Work required
Among the entries below, one line contains "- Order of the" and another contains "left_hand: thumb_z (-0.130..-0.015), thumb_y". Transcribe those two lines and every line between them, exactly.

======== Material to process

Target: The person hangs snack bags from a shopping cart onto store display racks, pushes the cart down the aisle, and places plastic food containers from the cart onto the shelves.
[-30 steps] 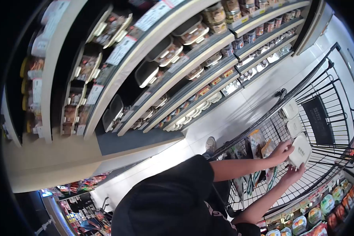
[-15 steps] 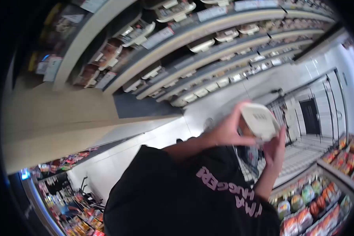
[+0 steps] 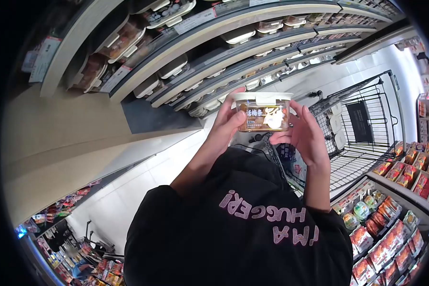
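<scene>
My left hand (image 3: pixel 228 118) grips a clear snack tub (image 3: pixel 264 114) by its left end, thumb on the front and fingers behind. The tub has a white clip-on lid, brown contents and a printed label with Chinese characters facing me. It is held nearly level in front of my chest. At the tub's right end, my right hand (image 3: pixel 307 131) is loosely cupped with fingers apart. Its fingertips are at or very near the tub's side; whether they touch cannot be made out.
Shelves of similar lidded tubs (image 3: pixel 174 66) run along the upper left. A wire shopping cart (image 3: pixel 362 133) stands at the right, with white-lidded tubs (image 3: pixel 336 125) and bags inside. Packaged food bins (image 3: pixel 386 233) line the lower right. A wooden ledge (image 3: pixel 57 138) juts in at left.
The tub has moved left and up and turned, so its label faces me instead of a broad pale face. The right hand has loosened beside it. My view has shifted slightly.
</scene>
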`<state>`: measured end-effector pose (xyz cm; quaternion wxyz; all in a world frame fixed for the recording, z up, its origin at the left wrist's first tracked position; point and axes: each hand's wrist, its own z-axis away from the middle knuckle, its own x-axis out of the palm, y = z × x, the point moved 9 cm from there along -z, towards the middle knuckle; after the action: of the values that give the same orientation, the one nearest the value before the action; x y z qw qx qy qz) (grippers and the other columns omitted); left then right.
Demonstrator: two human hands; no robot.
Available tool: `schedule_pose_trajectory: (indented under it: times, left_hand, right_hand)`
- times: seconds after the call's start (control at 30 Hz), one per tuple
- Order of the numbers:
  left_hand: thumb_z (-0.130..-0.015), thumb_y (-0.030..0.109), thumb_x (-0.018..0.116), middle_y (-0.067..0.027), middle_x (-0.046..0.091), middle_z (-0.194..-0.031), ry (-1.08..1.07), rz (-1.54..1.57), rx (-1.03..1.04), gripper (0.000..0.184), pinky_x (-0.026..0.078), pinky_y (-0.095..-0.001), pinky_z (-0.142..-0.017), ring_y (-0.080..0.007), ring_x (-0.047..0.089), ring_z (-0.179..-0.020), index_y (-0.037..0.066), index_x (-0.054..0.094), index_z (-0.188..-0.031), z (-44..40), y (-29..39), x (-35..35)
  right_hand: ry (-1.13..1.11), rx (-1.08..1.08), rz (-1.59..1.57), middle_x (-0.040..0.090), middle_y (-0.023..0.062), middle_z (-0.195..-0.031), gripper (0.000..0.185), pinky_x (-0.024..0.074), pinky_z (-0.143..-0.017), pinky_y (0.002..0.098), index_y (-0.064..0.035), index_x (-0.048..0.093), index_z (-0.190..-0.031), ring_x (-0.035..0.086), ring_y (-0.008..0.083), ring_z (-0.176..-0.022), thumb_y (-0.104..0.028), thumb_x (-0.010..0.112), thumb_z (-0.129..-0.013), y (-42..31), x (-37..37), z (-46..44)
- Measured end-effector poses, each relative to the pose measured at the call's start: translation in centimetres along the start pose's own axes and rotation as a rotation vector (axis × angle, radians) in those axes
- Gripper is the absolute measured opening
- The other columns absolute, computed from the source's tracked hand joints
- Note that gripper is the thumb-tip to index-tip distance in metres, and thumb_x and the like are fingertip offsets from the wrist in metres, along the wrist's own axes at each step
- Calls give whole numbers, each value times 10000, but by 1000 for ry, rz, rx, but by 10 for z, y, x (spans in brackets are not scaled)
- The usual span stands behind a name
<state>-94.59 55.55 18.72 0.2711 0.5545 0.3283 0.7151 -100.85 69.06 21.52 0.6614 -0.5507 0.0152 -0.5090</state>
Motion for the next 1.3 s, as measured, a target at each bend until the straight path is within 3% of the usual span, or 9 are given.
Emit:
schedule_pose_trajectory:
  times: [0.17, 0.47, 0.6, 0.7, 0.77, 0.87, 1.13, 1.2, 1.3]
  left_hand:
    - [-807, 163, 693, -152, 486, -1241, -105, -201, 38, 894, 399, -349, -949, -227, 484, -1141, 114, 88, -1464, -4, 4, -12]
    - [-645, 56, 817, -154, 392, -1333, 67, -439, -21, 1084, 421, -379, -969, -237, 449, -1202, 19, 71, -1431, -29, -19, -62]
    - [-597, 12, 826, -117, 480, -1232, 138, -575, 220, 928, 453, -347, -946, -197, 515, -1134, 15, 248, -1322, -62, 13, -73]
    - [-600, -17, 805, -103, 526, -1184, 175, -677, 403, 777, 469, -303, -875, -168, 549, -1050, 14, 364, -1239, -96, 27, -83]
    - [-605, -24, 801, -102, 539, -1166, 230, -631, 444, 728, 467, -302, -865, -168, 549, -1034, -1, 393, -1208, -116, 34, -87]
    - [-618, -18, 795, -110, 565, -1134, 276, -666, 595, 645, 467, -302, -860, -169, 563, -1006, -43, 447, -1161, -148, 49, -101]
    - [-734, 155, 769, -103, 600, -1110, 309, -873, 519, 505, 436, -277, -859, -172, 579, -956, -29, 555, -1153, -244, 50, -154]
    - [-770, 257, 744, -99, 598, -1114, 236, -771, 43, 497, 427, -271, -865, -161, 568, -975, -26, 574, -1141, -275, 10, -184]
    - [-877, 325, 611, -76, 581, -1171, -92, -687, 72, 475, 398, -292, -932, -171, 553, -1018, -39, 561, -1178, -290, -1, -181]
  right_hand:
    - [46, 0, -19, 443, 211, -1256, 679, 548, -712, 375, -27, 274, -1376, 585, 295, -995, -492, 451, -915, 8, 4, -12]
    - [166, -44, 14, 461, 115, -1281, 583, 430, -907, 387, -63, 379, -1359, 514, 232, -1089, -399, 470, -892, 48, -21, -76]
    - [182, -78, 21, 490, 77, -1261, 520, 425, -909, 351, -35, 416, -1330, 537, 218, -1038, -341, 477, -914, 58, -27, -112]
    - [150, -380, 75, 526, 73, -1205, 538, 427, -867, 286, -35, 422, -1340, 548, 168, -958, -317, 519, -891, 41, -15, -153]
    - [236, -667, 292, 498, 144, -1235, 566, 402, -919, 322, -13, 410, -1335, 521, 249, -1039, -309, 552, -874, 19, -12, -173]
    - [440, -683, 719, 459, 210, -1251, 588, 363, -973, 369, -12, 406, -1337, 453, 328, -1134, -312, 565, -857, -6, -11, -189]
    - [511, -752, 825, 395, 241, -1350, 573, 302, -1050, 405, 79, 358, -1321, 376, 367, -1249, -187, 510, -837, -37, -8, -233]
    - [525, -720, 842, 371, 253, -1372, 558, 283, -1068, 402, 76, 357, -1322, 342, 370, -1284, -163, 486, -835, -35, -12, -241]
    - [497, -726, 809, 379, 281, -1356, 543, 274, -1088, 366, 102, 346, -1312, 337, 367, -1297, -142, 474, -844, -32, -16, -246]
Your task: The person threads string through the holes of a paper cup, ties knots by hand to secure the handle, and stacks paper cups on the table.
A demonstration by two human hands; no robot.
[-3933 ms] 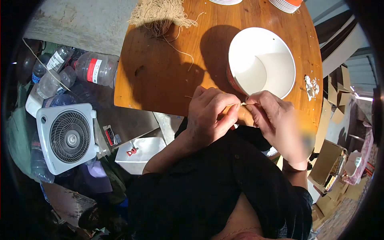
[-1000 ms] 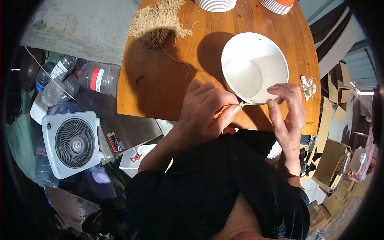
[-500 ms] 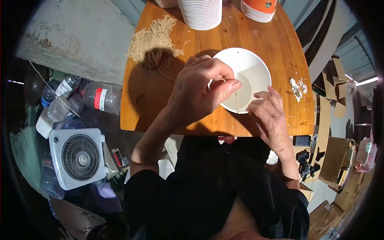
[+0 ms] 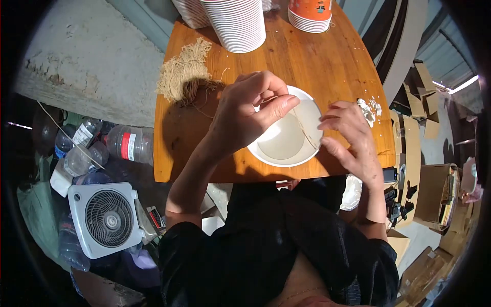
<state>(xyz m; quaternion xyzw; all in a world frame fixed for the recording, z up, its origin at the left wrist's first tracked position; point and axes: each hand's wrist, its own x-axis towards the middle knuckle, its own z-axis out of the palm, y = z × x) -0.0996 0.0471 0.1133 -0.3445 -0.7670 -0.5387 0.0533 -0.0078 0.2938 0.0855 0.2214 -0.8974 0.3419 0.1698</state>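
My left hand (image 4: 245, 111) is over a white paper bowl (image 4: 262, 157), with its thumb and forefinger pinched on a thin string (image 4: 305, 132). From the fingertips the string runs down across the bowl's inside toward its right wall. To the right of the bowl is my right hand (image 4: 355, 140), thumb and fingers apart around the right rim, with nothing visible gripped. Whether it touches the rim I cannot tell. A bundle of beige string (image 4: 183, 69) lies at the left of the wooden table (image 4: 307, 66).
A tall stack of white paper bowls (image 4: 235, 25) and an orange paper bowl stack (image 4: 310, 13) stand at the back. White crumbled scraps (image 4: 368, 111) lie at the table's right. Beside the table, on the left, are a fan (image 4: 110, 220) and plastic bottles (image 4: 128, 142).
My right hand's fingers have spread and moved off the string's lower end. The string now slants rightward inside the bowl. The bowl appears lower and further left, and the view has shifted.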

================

Solution to the exercise
- Order of the numbers:
  left_hand: thumb_z (-0.130..-0.015), thumb_y (-0.030..0.109), thumb_x (-0.018..0.116), middle_y (-0.067..0.027), middle_x (-0.046..0.091), middle_z (-0.194..-0.031), ry (-1.08..1.07), rz (-1.54..1.57), rx (-1.03..1.04), gripper (0.000..0.184), pinky_x (-0.026..0.078), pinky_y (-0.095..-0.001), pinky_z (-0.142..-0.017), ring_y (-0.080..0.007), ring_x (-0.047..0.089), ring_z (-0.179..-0.020), index_y (-0.037..0.066), index_x (-0.054..0.094), index_z (-0.188..-0.031), z (-44..40), y (-29..39), x (-35..35)

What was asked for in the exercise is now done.